### Activity
Retype the data that follows exactly. No pictures belong in the copy.

### Collected data
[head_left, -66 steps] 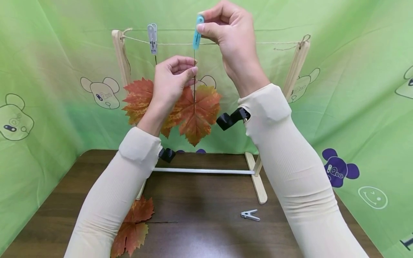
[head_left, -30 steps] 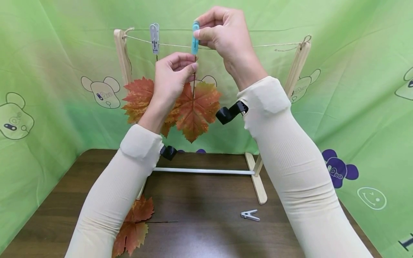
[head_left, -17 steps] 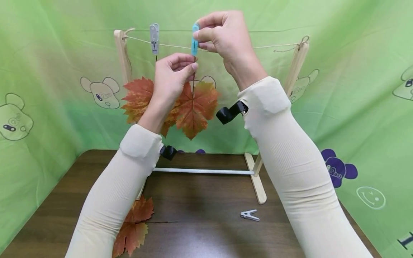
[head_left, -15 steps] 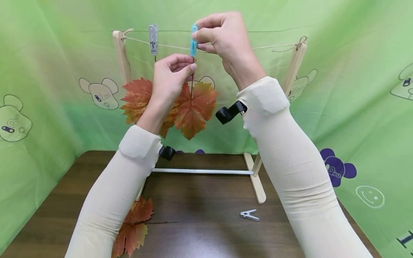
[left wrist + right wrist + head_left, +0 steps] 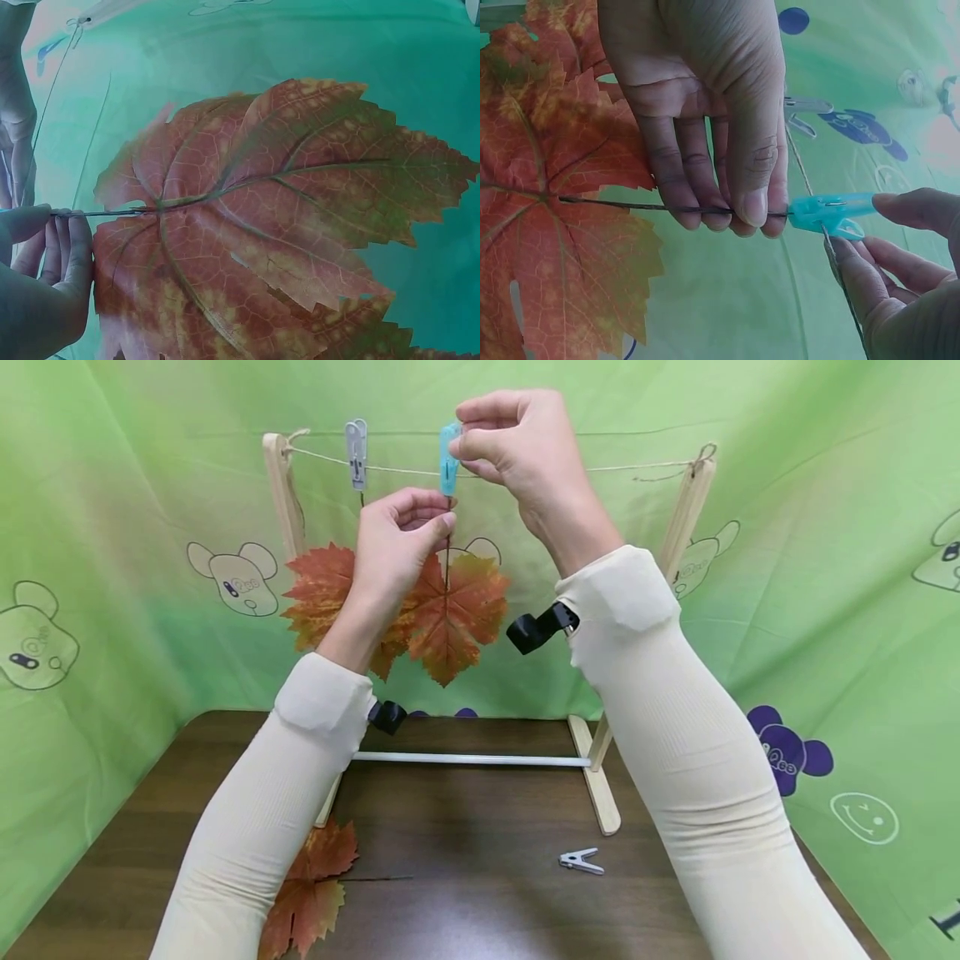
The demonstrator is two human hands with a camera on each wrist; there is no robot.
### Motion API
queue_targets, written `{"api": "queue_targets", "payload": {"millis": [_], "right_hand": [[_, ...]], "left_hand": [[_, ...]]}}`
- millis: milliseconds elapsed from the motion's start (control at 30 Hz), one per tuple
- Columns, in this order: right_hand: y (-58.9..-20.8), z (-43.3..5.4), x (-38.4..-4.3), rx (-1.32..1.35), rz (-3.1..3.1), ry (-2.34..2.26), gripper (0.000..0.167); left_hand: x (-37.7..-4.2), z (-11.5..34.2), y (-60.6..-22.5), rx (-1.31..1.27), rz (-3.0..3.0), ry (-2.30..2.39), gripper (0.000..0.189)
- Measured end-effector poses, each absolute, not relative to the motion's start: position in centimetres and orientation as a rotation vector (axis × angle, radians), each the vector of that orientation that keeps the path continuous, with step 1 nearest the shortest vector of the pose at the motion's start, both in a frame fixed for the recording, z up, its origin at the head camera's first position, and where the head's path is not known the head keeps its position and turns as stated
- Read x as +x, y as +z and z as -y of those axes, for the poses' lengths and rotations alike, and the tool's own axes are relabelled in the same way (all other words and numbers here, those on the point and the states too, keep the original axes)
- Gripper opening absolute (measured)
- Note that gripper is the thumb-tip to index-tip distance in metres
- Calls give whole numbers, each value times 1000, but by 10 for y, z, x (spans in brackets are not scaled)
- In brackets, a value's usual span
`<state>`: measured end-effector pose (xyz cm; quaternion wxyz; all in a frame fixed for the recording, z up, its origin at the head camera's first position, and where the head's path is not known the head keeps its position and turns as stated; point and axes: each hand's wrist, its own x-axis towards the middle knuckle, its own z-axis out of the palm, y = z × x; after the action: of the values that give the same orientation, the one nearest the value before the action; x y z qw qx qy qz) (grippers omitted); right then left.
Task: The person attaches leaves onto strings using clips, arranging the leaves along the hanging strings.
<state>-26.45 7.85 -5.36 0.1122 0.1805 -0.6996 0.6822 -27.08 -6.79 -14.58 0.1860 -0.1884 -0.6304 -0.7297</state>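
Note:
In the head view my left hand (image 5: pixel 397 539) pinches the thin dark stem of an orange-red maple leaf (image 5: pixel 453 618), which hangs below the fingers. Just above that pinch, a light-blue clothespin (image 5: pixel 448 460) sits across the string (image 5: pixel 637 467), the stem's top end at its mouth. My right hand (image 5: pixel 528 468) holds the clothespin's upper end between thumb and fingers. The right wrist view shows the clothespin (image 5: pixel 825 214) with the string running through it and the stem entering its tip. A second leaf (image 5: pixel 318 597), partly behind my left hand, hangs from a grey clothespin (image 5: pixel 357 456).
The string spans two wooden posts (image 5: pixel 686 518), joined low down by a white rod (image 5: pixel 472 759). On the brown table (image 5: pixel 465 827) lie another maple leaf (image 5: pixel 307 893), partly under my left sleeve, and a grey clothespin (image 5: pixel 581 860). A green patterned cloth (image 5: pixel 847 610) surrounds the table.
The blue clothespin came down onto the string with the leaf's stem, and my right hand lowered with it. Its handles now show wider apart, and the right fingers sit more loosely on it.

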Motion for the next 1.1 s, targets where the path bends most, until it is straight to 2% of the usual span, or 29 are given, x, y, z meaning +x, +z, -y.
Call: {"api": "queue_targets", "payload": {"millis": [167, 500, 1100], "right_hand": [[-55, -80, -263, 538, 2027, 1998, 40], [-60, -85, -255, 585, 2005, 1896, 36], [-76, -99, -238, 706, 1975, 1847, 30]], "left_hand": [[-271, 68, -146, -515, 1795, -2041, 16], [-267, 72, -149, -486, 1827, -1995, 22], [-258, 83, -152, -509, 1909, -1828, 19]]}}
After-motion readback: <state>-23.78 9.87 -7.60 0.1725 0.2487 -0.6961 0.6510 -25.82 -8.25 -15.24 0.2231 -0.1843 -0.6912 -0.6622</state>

### Problem solution
[head_left, -66 steps] 
[head_left, -30 steps] 
[head_left, -17 steps] 
[head_left, -15 steps] 
[left wrist + right wrist + head_left, +0 steps] 
The demonstrator is two human hands with a camera on each wrist; there is no robot.
### Motion API
queue_targets, written `{"api": "queue_targets", "payload": {"millis": [_], "right_hand": [[_, ...]], "left_hand": [[_, ...]]}}`
- millis: milliseconds elapsed from the motion's start (control at 30 Hz), one per tuple
- Columns, in this order: right_hand: y (-58.9..-20.8), z (-43.3..5.4), x (-38.4..-4.3), rx (-1.32..1.35), rz (-3.1..3.1), ry (-2.34..2.26), gripper (0.000..0.167); left_hand: x (-37.7..-4.2), z (-11.5..34.2), y (-60.6..-22.5), rx (-1.31..1.27), rz (-3.0..3.0), ry (-2.30..2.39), gripper (0.000..0.189)
- Measured end-effector poses, each absolute, not relative to the motion's start: position in centimetres and orientation as a rotation vector (axis × angle, radians), each the vector of that orientation that keeps the path continuous, with step 1 nearest the shortest vector of the pose at the motion's start, both in a frame fixed for the recording, z up, its origin at the head camera's first position, and where the head's path is not known the head keeps its position and turns as stated
- Read x as +x, y as +z and z as -y of those axes, for the poses' lengths and rotations alike, and the tool's own axes are relabelled in the same way (all other words and numbers here, those on the point and the states too, keep the original axes)
- Gripper opening absolute (measured)
- Note that gripper is the thumb-tip to index-tip distance in metres
- Calls give whole numbers, each value times 1000, but by 10 for y, z, x (spans in brackets are not scaled)
- In brackets, a value's usual span
`<state>`: measured end-effector pose (xyz cm; quaternion wxyz; all in a frame fixed for the recording, z up, its origin at the head camera's first position, and where the head's path is not known the head keeps its position and turns as stated; point and axes: each hand's wrist, its own x-axis towards the middle knuckle, its own z-axis out of the palm, y = z × x; after the action: of the values that give the same orientation, the one nearest the value before the action; x y z qw qx qy qz) (grippers omitted); right then left.
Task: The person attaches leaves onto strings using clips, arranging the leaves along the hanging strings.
<state>-26.45 7.85 -5.36 0.1122 0.1805 -0.6996 0.6822 -27.08 -6.79 -14.58 0.1860 -0.1884 -0.6304 -0.7297</state>
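Note:
In the head view my left hand (image 5: pixel 397 539) pinches the thin dark stem of an orange-red maple leaf (image 5: pixel 453 618), which hangs below the fingers. Just above that pinch, a light-blue clothespin (image 5: pixel 448 460) sits across the string (image 5: pixel 637 467), the stem's top end at its mouth. My right hand (image 5: pixel 528 468) holds the clothespin's upper end between thumb and fingers. The right wrist view shows the clothespin (image 5: pixel 825 214) with the string running through it and the stem entering its tip. A second leaf (image 5: pixel 318 597), partly behind my left hand, hangs from a grey clothespin (image 5: pixel 357 456).
The string spans two wooden posts (image 5: pixel 686 518), joined low down by a white rod (image 5: pixel 472 759). On the brown table (image 5: pixel 465 827) lie another maple leaf (image 5: pixel 307 893), partly under my left sleeve, and a grey clothespin (image 5: pixel 581 860). A green patterned cloth (image 5: pixel 847 610) surrounds the table.
The blue clothespin came down onto the string with the leaf's stem, and my right hand lowered with it. Its handles now show wider apart, and the right fingers sit more loosely on it.
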
Motion for the next 1.1 s, targets where the path bends most, until it is straight to 2% of the usual span, or 29 are given, x, y, z meaning +x, +z, -y.
Call: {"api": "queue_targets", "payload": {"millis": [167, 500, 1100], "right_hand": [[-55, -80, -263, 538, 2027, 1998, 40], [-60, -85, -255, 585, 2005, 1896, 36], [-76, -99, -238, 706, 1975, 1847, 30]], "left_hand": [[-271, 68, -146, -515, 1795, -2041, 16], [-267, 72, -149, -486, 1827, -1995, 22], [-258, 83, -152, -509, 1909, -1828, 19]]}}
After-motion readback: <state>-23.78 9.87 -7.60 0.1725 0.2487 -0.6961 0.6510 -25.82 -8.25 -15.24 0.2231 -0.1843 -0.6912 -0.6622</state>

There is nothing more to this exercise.